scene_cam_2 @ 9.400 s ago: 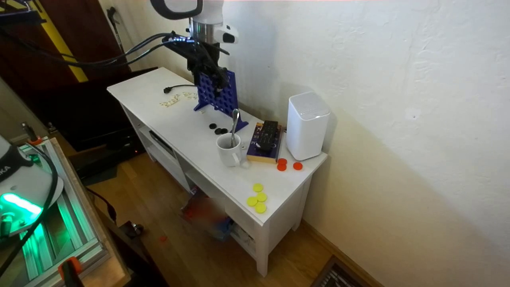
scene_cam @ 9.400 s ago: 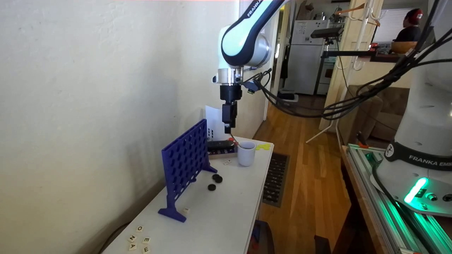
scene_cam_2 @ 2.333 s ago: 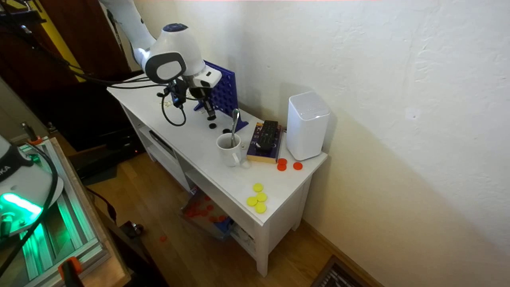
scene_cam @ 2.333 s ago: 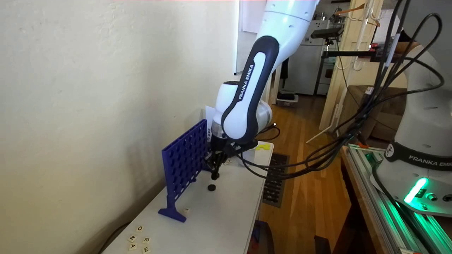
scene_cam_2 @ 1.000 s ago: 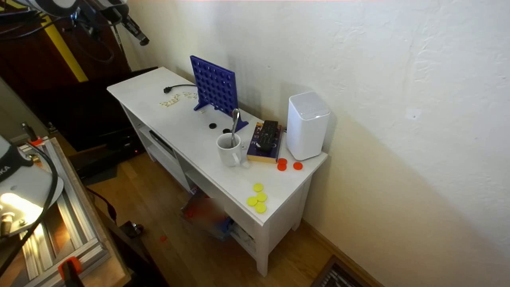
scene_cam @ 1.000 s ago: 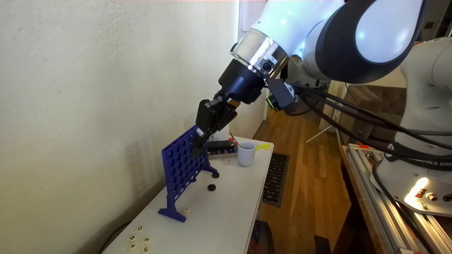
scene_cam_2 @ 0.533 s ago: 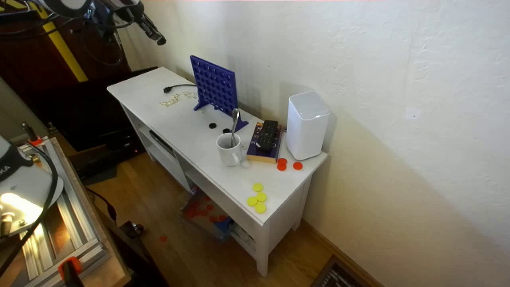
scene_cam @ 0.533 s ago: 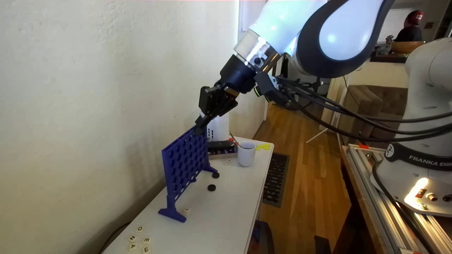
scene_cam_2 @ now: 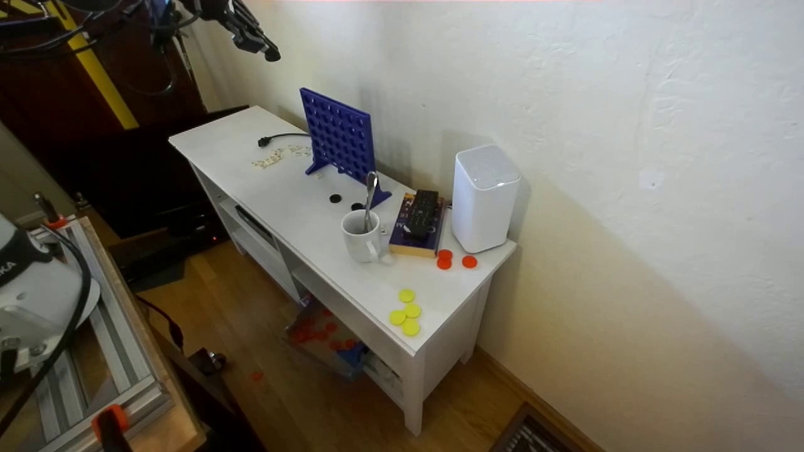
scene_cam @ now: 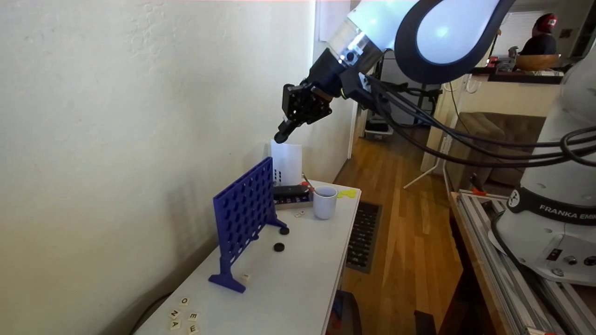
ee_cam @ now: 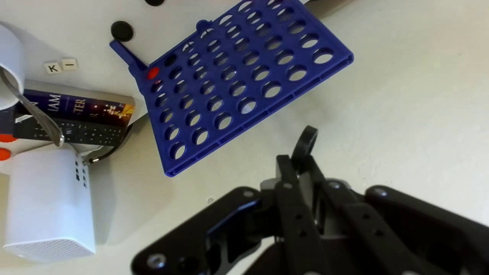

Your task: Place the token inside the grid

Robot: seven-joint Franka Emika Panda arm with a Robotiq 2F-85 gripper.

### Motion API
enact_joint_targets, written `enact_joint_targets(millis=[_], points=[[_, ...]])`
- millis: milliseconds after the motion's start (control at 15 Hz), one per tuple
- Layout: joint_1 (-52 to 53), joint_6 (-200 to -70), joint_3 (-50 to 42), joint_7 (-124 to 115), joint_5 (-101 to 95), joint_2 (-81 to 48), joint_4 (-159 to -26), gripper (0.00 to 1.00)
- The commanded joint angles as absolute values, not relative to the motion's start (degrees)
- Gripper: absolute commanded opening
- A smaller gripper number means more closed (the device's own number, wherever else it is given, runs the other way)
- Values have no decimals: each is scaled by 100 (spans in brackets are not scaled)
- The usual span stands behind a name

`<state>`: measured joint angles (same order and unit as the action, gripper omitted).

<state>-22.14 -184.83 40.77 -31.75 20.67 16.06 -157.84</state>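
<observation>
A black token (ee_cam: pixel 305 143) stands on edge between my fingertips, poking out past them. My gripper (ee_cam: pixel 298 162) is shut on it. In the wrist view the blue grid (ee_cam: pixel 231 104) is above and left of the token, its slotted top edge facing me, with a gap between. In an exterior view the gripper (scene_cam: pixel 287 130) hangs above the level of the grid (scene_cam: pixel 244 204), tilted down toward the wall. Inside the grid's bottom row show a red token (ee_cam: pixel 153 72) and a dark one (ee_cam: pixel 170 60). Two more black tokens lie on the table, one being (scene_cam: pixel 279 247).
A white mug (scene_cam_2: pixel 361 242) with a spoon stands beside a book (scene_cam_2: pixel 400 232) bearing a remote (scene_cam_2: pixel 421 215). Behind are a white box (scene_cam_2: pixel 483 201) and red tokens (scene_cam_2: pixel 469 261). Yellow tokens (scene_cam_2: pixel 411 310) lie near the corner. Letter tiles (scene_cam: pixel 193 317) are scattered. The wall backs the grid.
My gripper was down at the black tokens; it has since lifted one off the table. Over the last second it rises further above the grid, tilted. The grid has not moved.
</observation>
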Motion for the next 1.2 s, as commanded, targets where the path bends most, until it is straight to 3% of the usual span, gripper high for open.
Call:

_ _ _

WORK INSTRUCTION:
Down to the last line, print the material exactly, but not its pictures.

WORKED SOLUTION:
scene_cam_2 @ 9.400 s ago: 
scene_cam @ 9.400 s ago: 
scene_cam_2 @ 2.333 s ago: 
scene_cam @ 2.333 s ago: 
scene_cam_2 @ 1.000 s ago: 
scene_cam @ 1.000 s ago: 
scene_cam_2 @ 0.533 s ago: 
scene_cam @ 0.533 s ago: 
scene_cam_2 @ now: 
scene_cam @ now: 
ee_cam @ now: 

Your task: Place the token inside the grid

Robot: seven-joint Franka Emika Panda arm with a Robotiq 2F-85 gripper.

### Motion API
enact_joint_targets, written `enact_joint_targets(millis=[_], points=[[_, ...]])`
- millis: milliseconds after the motion's start (control at 15 Hz), one per tuple
- Layout: joint_1 (-52 to 53), joint_6 (-200 to -70), joint_3 (-50 to 42), joint_7 (-124 to 115), joint_5 (-101 to 95), joint_2 (-81 to 48), joint_4 (-159 to -26), gripper (0.00 to 1.00)
- The commanded joint angles as absolute values, not relative to the motion's start (degrees)
- Gripper: absolute commanded opening
- A smaller gripper number means more closed (the device's own number, wherever else it is given, runs the other way)
- Values have no decimals: each is scaled by 100 (spans in brackets are not scaled)
- The usual span stands behind a name

`<state>`: measured joint angles (same order and unit as the action, gripper omitted).

<state>-22.14 -184.83 40.77 -31.75 20.67 16.06 -157.84</state>
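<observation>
A black token (ee_cam: pixel 305 143) stands on edge between my fingertips, poking out past them. My gripper (ee_cam: pixel 298 162) is shut on it. In the wrist view the blue grid (ee_cam: pixel 231 104) is above and left of the token, its slotted top edge facing me, with a gap between. In an exterior view the gripper (scene_cam: pixel 287 130) hangs above the level of the grid (scene_cam: pixel 244 204), tilted down toward the wall. Inside the grid's bottom row show a red token (ee_cam: pixel 153 72) and a dark one (ee_cam: pixel 170 60). Two more black tokens lie on the table, one being (scene_cam: pixel 279 247).
A white mug (scene_cam_2: pixel 361 242) with a spoon stands beside a book (scene_cam_2: pixel 400 232) bearing a remote (scene_cam_2: pixel 421 215). Behind are a white box (scene_cam_2: pixel 483 201) and red tokens (scene_cam_2: pixel 469 261). Yellow tokens (scene_cam_2: pixel 411 310) lie near the corner. Letter tiles (scene_cam: pixel 193 317) are scattered. The wall backs the grid.
My gripper was down at the black tokens; it has since lifted one off the table. Over the last second it rises further above the grid, tilted. The grid has not moved.
</observation>
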Motion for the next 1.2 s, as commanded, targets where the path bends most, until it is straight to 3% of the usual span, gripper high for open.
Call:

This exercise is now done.